The company’s philanthropic reach is as varied as its corporate structure: the We Company, parent of WeWork, has a program to invest and support social-impact startups and other businesses via WeWork Labs, has pledged to hire 1,500 refugees, and also has a Veterans in Residence Program that has equipped 250 veterans with free office space since starting on Veteran’s Day in 2017. Its Access Labs coding bootcamp also offers deferred tuition to improve access to low-income students.

Designing a better space and community

All these business have also made design, both in terms of interiors and programming, a part of their pitch, especially as it relates to building and fostering community. The Coven is designed to be a space where you can “be comfortable being your whole self,” featuring artwork from women and non-binary artists in Minneapolis (“not just inspiring quotes” says Steinman), and chairs that fit bodies of all sizes. The Wing makes similar claims; its space isn’t institutional or dry, and flush with pastels, inspiring artwork, and thoughtful touches. It’s a place where members can be themselves, feel welcome, and receive needed support. WeWork, famously, offers optimized office space, via a growing suite of analytics and tracking tools and a team of more than 1,000 designers.

Programming has also been touted as a key part of the benefits of membership, with seminars and speakers aimed at inspiring entrepreneurs or providing practical business advice (the Coven, for instance, offers talks on finding the best healthcare provider for a small business). The Wing also offers various means for members to get connected to nonprofits and charities, by partnering with organizations such as the Women’s Prison Association, encouraging mentorship programs, and offering free space for such organizations to host their own events.

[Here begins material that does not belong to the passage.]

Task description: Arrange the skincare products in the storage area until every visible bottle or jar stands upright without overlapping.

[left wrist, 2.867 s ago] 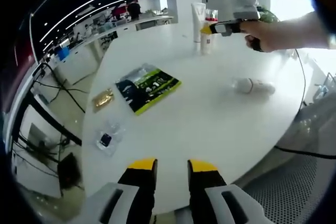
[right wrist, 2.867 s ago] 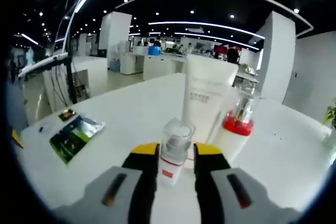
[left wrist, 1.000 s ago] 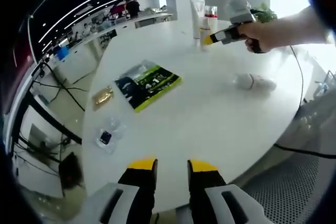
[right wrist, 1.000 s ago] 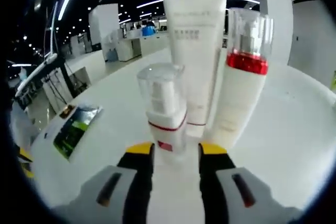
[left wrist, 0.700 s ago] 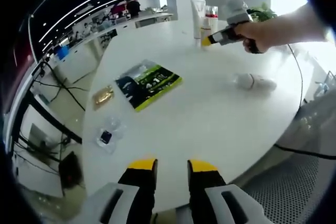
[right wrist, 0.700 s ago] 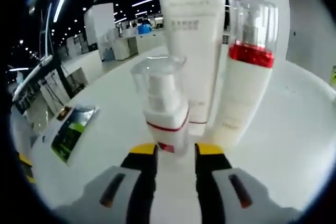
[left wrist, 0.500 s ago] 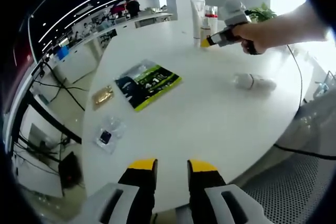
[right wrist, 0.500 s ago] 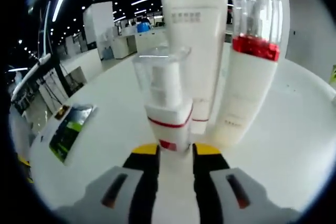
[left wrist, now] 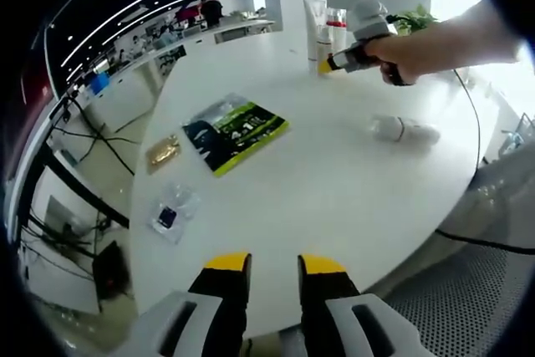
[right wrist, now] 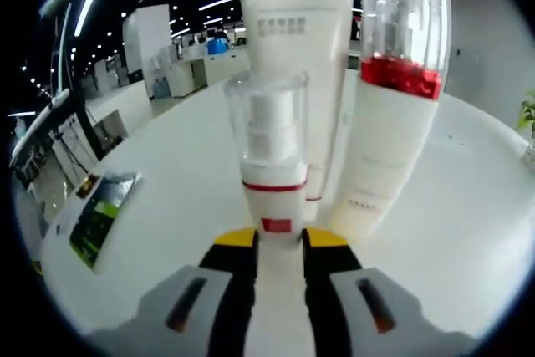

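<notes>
In the right gripper view my right gripper (right wrist: 280,244) is shut on a small white pump bottle (right wrist: 274,181) with a clear cap and a red band. The bottle stands upright on the white table (right wrist: 468,232). Close behind it rise a tall white tube (right wrist: 294,56) and a white bottle with a red collar (right wrist: 393,123), both upright. In the left gripper view, a hand (left wrist: 418,43) holds the right gripper (left wrist: 334,62) at the far side, next to the tube (left wrist: 315,22). A white bottle (left wrist: 405,130) lies on its side at the right. My left gripper (left wrist: 273,265) hangs open over the near edge.
On the round table (left wrist: 334,198) lie a green-and-black packet (left wrist: 236,133), a gold sachet (left wrist: 164,155) and a small clear packet (left wrist: 170,217). The packet (right wrist: 99,219) lies left of the bottles. A cable (left wrist: 468,114) runs off the right edge. Desks and floor lie beyond.
My right gripper carried the small pump bottle closer to the tube and red-collared bottle and brought it from a tilt to upright. The left gripper has stayed still.
</notes>
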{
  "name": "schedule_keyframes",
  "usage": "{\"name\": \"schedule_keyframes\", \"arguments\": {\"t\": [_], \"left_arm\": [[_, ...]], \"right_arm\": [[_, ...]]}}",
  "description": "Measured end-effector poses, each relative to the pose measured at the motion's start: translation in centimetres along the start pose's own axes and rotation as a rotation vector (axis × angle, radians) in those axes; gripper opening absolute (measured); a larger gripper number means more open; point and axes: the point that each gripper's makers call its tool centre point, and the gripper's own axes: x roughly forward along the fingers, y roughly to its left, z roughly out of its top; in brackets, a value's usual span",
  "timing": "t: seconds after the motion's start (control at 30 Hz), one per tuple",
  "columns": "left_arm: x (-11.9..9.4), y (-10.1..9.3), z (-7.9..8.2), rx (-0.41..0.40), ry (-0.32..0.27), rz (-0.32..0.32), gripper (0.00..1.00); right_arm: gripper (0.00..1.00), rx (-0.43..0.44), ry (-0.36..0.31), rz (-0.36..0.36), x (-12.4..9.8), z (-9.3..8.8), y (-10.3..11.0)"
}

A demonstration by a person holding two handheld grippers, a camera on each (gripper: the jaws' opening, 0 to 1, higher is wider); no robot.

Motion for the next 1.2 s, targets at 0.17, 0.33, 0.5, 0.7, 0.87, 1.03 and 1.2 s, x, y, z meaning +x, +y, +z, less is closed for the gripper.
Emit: {"name": "schedule_keyframes", "arguments": {"t": [0.17, 0.33, 0.5, 0.7, 0.87, 1.03, 1.2], "left_arm": [[0.00, 0.02, -0.02, -0.001, 0.001, 0.001, 0.23], [0.00, 0.03, -0.06, -0.002, 0.002, 0.000, 0.23], [0.02, 0.04, -0.10, -0.002, 0.005, 0.001, 0.23], [0.00, 0.02, -0.08, -0.001, 0.003, 0.000, 0.23], [-0.04, -0.04, 0.00, -0.001, -0.002, -0.003, 0.23], [-0.01, -0.13, -0.06, -0.002, 0.003, -0.008, 0.23], [0.05, -0.20, -0.14, 0.002, 0.008, -0.010, 0.23]], "right_arm": [[0.22, 0.013, 0.000, -0.005, 0.29, 0.15, -0.16], [0.23, 0.026, -0.005, -0.007, 0.45, 0.22, -0.15], [0.24, 0.043, 0.003, 0.001, 0.46, 0.06, -0.07], [0.25, 0.043, 0.009, 0.002, 0.18, -0.02, -0.22], [0.25, 0.011, -0.014, 0.001, -0.02, 0.56, -0.28], [0.23, 0.023, -0.024, -0.010, 0.05, 0.89, -0.56], [0.23, 0.020, -0.023, -0.005, 0.19, 0.84, -0.57]]}}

Every location has a cafe, The Perch, that sells a dish that donates a portion of its profits towards a local nonprofit, such as La Cocina in San Francisco or Homegirl Industries in Los Angeles.

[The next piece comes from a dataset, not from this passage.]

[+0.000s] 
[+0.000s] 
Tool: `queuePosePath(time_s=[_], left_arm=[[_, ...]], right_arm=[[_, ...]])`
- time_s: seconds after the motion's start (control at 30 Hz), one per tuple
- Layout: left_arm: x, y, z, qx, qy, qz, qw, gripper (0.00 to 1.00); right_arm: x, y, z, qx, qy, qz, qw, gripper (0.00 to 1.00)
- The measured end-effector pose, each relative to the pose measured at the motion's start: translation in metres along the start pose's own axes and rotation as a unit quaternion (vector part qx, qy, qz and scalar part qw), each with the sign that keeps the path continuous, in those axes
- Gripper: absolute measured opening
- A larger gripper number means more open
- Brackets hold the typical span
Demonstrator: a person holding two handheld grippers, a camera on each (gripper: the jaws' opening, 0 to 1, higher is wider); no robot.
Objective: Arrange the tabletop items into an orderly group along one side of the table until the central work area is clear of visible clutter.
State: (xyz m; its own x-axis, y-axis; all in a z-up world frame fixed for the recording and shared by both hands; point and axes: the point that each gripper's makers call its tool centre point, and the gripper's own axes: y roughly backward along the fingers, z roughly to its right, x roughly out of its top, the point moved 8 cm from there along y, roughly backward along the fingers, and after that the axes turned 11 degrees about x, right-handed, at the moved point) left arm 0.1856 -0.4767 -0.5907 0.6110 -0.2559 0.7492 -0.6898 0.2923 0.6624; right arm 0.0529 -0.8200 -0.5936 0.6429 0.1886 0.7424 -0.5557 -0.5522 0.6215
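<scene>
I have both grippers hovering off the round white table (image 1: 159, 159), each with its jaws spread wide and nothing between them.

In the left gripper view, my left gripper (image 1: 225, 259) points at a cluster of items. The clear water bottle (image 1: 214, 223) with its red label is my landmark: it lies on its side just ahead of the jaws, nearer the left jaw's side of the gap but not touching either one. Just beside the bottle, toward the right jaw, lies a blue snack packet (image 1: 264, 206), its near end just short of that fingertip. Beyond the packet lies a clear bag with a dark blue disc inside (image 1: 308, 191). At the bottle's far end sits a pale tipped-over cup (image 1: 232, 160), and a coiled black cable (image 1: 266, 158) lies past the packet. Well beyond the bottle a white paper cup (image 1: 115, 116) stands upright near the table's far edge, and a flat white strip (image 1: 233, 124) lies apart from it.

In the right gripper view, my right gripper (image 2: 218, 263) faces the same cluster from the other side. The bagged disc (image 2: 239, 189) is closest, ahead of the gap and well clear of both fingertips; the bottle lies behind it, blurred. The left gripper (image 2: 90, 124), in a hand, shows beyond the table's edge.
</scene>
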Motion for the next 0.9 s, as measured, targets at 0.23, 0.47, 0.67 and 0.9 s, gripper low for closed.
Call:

Going forward, the placement of such spaces may also become part of the design for good ethos. The Coven, for example, includes siting and location as part of this mission, according to Steinman. As the business expands—they plan to open more locations in the Midwest and the South, so-called tier 2 cities that “won’t get a space like ours and need it”—they want to find places near bike paths and public transportation, to increase access.

For profit, for good

Why not simply create a non-profit to serve these goals of community empowerment? For Steinman, it’s about changing the narrative. Doing good, and good business, should be the same thing. That’s why the programming at The Coven includes topics such as choosing healthcare as a small business owner and getting politically active.

“As women, we’re often expected to run a non-profit, and most people who meet us expect that this is a non-profit based on its mission and stance,” she says. “We don’t feel that being a for-profit and doing social good are necessarily exclusive. We think it’s important to have four, strong, female founders running a for-profit business helping build wealth in the community.”

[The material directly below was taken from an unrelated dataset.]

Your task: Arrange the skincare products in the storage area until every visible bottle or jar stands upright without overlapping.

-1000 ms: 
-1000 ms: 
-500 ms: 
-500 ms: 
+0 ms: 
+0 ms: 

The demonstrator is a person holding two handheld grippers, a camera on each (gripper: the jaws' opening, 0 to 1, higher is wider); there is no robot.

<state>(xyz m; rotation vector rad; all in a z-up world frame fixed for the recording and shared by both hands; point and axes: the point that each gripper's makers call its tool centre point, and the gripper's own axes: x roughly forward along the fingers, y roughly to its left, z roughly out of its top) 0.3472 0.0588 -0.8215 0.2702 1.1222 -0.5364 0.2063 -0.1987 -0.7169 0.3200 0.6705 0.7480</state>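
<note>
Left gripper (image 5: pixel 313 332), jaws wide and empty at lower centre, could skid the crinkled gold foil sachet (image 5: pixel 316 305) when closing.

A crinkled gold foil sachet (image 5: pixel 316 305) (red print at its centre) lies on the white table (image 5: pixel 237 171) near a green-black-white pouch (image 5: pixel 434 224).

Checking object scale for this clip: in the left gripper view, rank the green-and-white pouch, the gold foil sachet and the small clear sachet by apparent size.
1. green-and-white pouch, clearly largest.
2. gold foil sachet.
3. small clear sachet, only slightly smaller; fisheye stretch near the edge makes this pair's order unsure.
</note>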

One of the big benchmarks for success will be the success of these with community-funded memberships; what jobs do they get, what connections do they make, are they able to pay for their membership. Coven has plenty of uplifting stories, but the year-old company hasn’t collected comprehensive metrics and results for the initial classes of community members yet, but will in the future. Steinman suggests that it’s still early to judge the overall effectiveness of such endeavors.

Eventually, The Coven wants to create a fund to help members of disadvantaged communities help get businesses off the ground, to help remedy the gaps in generational wealth that help other access capital from friends and family.

“We want to support people as much as possible in a lot of different ways,” says Steinman. “It can’t be just about having diverse people in the space. They need to feel supported in the space.”